**What this task involves:** Repeat precisely, and only, the lines between the line containing "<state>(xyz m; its" and the end of the listing below, both ends included.
::: Recorded data :::
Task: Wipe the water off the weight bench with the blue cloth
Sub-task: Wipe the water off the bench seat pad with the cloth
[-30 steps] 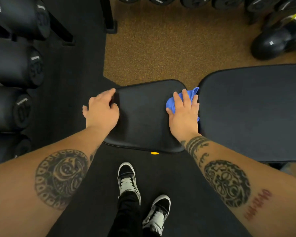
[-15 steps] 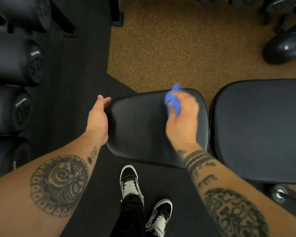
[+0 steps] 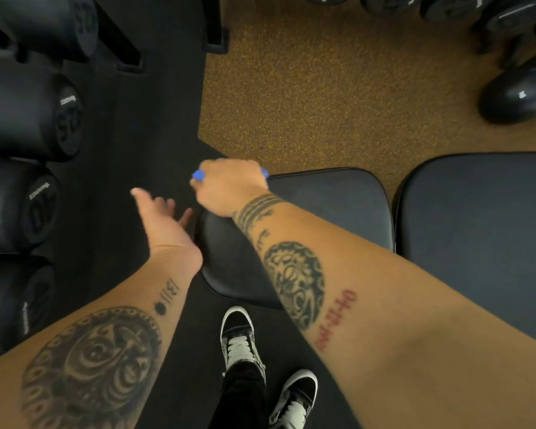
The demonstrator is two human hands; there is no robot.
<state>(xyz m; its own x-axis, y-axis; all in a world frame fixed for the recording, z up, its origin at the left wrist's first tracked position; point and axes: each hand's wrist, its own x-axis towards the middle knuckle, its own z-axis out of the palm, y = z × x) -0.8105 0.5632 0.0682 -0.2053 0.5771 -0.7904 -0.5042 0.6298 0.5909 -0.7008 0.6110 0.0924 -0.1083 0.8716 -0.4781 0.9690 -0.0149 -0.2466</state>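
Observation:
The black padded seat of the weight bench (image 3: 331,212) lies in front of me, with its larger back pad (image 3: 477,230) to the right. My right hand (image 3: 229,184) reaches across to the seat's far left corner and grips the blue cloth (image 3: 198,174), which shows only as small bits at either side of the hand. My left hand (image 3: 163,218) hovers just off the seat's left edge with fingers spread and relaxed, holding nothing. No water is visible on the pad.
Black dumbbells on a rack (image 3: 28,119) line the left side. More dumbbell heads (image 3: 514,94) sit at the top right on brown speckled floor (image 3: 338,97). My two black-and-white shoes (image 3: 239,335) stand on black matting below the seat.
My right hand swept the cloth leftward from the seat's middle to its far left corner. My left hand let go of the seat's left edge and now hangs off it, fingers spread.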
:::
**Exercise result:**
<state>(xyz m; its own x-axis, y-axis; all in a world frame fixed for the recording, z up, its origin at the left wrist's first tracked position; point and axes: each hand's wrist, its own x-axis towards the middle knuckle, its own z-axis out of the palm, y = z × x) -0.8105 0.5632 0.0682 -0.2053 0.5771 -0.7904 -0.5042 0.6298 0.5909 -0.7008 0.6110 0.0924 -0.1083 0.8716 -0.4781 0.9690 -0.0149 -0.2466</state>
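Observation:
The black padded seat of the weight bench (image 3: 331,212) lies in front of me, with its larger back pad (image 3: 477,230) to the right. My right hand (image 3: 229,184) reaches across to the seat's far left corner and grips the blue cloth (image 3: 198,174), which shows only as small bits at either side of the hand. My left hand (image 3: 163,218) hovers just off the seat's left edge with fingers spread and relaxed, holding nothing. No water is visible on the pad.
Black dumbbells on a rack (image 3: 28,119) line the left side. More dumbbell heads (image 3: 514,94) sit at the top right on brown speckled floor (image 3: 338,97). My two black-and-white shoes (image 3: 239,335) stand on black matting below the seat.
My right hand swept the cloth leftward from the seat's middle to its far left corner. My left hand let go of the seat's left edge and now hangs off it, fingers spread.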

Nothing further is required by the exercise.